Chacun vit sa vie comme il peut avec ses bons moments et ses moins bons. On surmonte les difficultés au jour le jour en faisant du mieux qu’on peut. On essaie de vivre sans blesser les autres, de ménager la chèvre et le choux comme on le dit. Alors on se concentre sur les choses positives : des bonnes nouvelles, des sourires, des amis. On essaie de ne pas se morfondre sur notre sort car ailleurs il y a plus malheureux, autour de nous il y a des gens avec des problèmes plus graves.
Et puis un jour…
Alors que nous partagions un moment de joie et de bonheur avec des amis, nous parlions de façon insouciante de tout et de rien, du nouveau lien qui va nous lier à la naissance de mon bébé. Alors que nous passions le genre de soirée qui fait du bien où on oublie tout. Le genre de soirée que la plupart des français aime passer le vendredi soir.
Nous avons appris que la soirée de milliers de personnes venaient d’être gâchée, que la vie d’une centaine de personnes venaient de s’arrêter précocement de façon horrible. C’est ce jour où nous avons compris que nous n’étions plus en sécurité. Ma grand-mère, qui a connu les bombardements de la Seconde Guerre Mondiale, m’a toujours dit que nous étions en train de vivre une nouvelle sorte de guerre, une guerre économique, elle a sûrement raison quand on voit comme chacun craint la fin du mois, comme certaines personnes n’arrivent pas à se nourrir correctement chaque jour. Mais comment imaginer que les bombardements pouvaient reprendre? Comment imaginer que nous serions nous aussi terroriser de sortir de chez nous? Comment imaginer que des images de films pouvaient devenir réalité?
Et puis un jour…
Je me réveille, le bilan est plus lourd que la veille.
J’ai mal.
J’ai mal à ma France, j’ai mal à mon humanité, j’ai mal à mon monde. Ce monde dans lequel je construis ma vie, dans lequel j’aime, un monde dans lequel je veux que mes enfants s’épanouissent, rient, s’amusent.
Et puis un jour…
J’écoute cette radio où l’on parle de morts, de guerre, de temps de sang. On annonce des moments sombres. J’ai peur, peur de l’avenir, peur de ce qui peut se passer, peur car je ne peux rien y faire. Je ne peux pas protéger ceux que j’aime. Lorsque je conduis mon fils à l’école je passe devant ce garage où il y a des hommes en noir avec des gilets pare-balles, des casques et des armes, des voitures avec gyrophare, comme un rappel que le danger est partout y compris à quelques pas de chez nous. Les attentats ont eu lieu à Paris mais le monde entier est touché! Le monde entier est en danger. Que dire sur l’atrocité de ces actes? Que dire de cet attentat au Kenya? Il n’y a pas de mots. Je n’ai pas de mots juste une grande peur, un état léthargique dont je n’arrive pas à sortir.
Et puis un jour…
On nous dit qu’il faut continuer, qu’il faut vivre, qu’il faut profiter, qu’il ne faut pas les laisser gagner.

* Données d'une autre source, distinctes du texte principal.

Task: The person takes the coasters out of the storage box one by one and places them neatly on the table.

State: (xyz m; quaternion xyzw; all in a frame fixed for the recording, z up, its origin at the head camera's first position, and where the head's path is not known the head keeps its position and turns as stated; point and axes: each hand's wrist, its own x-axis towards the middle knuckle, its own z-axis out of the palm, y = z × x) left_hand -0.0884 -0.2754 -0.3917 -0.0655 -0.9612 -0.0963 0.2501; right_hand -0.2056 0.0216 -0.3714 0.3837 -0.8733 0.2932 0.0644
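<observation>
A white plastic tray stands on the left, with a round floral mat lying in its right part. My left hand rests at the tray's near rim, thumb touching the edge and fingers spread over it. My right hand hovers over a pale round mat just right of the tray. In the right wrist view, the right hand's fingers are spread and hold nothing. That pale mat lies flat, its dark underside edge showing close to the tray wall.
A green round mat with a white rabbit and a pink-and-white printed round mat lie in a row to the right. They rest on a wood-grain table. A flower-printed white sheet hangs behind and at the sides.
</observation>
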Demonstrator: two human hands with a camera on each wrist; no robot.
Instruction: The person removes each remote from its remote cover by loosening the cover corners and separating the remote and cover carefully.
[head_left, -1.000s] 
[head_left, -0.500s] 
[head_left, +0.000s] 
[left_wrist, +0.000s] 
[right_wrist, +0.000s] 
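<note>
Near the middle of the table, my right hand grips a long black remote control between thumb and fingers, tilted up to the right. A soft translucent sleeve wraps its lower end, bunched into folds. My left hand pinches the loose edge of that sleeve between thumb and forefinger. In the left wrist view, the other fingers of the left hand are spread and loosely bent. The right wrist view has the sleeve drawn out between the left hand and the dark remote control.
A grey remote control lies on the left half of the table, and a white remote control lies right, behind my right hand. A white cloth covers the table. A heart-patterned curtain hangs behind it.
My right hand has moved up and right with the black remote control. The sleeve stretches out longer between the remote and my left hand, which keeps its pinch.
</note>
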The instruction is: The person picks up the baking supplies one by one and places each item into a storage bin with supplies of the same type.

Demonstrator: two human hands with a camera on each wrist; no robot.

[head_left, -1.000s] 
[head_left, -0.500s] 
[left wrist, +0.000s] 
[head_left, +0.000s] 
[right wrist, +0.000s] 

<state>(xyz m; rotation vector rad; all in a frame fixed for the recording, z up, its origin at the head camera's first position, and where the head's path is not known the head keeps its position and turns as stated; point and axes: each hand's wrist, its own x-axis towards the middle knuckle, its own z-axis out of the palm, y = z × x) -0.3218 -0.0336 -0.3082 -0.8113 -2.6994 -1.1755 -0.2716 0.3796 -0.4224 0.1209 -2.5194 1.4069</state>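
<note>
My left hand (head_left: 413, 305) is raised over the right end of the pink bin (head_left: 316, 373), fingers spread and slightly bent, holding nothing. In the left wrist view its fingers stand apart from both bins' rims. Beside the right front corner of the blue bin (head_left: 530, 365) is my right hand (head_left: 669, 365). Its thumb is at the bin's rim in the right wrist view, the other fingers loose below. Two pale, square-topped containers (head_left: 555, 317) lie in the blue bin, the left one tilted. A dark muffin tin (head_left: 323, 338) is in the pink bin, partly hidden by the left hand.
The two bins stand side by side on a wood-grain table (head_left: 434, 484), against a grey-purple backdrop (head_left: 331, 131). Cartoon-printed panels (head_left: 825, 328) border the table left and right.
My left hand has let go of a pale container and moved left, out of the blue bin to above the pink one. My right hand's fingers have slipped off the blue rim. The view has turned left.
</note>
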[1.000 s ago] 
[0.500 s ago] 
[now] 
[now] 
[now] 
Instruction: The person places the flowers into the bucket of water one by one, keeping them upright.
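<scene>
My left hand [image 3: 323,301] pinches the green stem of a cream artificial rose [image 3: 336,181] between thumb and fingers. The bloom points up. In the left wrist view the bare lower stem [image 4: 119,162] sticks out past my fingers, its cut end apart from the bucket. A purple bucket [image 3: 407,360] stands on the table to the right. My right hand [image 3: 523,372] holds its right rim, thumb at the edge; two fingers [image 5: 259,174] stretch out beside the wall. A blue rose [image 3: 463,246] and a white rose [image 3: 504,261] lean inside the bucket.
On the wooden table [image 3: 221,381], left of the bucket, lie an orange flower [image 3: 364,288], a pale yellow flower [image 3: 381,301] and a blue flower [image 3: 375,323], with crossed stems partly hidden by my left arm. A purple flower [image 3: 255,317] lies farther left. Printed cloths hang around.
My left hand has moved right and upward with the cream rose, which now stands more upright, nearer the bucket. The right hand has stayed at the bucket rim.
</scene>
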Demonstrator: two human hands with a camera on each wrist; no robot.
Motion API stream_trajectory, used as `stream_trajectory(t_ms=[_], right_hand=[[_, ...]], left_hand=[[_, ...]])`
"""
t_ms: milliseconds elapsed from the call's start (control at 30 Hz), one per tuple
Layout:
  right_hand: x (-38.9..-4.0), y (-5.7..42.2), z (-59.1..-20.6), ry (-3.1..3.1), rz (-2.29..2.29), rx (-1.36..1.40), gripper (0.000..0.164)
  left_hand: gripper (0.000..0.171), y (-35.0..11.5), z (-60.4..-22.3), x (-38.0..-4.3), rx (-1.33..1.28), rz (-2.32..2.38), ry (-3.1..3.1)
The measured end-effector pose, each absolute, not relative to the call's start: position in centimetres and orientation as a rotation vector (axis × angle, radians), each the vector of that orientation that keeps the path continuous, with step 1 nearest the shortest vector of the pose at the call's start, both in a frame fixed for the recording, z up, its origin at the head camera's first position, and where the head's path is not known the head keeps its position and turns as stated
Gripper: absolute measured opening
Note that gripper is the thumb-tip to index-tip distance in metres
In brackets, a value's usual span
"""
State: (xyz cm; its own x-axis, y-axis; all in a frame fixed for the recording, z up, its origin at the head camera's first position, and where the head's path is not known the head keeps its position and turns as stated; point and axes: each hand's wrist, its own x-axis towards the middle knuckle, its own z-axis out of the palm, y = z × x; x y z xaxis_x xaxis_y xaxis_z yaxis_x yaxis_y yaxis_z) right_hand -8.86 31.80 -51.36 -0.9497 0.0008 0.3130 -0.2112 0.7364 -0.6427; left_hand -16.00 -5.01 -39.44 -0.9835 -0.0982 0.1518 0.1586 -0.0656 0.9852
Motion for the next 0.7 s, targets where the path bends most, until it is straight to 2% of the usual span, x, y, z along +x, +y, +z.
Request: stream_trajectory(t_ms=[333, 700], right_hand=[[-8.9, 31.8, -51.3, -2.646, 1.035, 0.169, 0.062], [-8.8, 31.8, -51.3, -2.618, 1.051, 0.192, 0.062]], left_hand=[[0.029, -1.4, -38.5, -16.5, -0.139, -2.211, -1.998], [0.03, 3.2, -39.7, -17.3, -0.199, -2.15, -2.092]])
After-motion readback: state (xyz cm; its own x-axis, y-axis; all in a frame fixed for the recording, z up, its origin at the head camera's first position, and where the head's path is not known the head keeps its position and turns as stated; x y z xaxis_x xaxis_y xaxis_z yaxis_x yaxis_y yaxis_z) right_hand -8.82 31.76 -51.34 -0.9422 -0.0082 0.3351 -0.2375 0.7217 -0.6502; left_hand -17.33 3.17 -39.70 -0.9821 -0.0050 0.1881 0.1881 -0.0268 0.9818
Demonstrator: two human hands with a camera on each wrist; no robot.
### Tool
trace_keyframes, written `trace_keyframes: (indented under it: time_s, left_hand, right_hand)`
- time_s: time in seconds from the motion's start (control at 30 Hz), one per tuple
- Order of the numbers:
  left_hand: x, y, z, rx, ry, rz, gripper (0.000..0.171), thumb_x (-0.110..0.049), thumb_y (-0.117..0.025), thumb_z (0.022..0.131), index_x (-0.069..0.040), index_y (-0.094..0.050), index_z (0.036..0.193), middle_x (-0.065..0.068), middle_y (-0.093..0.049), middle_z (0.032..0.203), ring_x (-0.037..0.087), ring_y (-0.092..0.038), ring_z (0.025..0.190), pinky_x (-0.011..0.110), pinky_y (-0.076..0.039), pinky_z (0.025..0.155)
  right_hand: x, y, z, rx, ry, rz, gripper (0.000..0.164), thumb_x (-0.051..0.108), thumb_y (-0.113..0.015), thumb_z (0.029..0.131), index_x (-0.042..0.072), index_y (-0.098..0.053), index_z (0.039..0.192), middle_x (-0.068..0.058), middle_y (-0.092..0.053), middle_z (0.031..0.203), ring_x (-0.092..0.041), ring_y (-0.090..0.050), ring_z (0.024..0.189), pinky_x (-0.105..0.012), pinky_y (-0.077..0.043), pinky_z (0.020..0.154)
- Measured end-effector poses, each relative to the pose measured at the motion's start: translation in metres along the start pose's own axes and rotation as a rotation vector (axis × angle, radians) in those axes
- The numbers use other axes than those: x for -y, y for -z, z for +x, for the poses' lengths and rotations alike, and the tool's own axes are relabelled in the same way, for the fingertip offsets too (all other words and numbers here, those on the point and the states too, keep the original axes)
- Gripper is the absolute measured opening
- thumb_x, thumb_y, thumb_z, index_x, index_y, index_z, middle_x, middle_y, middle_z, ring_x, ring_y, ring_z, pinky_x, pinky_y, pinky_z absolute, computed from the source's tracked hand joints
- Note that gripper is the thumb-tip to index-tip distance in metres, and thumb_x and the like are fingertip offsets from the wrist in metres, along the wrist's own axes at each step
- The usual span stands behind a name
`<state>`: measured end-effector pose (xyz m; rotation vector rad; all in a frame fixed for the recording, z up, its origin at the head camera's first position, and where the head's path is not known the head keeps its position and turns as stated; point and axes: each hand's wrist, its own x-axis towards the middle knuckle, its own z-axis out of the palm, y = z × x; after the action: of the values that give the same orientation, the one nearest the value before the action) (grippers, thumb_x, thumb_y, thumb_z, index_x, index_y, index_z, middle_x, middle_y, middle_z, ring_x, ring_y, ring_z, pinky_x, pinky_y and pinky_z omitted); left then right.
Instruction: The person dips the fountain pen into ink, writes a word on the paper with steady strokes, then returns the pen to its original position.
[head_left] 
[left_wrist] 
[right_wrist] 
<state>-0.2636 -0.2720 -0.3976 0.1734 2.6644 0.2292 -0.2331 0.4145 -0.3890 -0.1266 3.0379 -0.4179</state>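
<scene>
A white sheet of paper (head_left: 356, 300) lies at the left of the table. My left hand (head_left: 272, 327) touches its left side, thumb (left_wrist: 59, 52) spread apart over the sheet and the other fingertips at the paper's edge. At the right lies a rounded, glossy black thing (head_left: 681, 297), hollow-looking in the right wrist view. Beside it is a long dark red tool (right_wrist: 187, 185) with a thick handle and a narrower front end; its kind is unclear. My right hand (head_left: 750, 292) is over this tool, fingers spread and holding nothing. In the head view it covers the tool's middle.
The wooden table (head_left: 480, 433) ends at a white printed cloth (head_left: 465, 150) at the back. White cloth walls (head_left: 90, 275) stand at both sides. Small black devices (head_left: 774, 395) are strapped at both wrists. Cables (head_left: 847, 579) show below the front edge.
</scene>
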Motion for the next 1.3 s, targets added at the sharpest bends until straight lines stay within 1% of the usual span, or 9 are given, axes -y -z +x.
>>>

Mais comment oublier les images diffusées lors de l’attentat de Charlie Hebdo? Comment oublier ces témoignages des survivants du Bataclan? Des familles des victimes? Comment oublier les corps allongés de ces élèves kenyans? Je ne peux pas, je n’y arrive pas.
Alors oui, il faut continuer. Je dois continuer pour ne pas céder à la psychose, je dois continuer pour mes enfants qui n’ont pas à vivre dans la peur, qui ont besoin de garder leur insouciance, je dis continuer pour ne pas les laisser gagner.
Et puis un jour…
Ce jour marque la fin du deuil national. Ce jour marque un nouvel état d’esprit, celui où on ne se laissera pas faire, celui où personne ne nous empêchera de vivre, de rire, de profiter de l’instant présent. Ce jour est celui où la France se relève. Ce jour où on peut dire nous sommes vivant et libre! Nous ne vivrons pas dans la peur!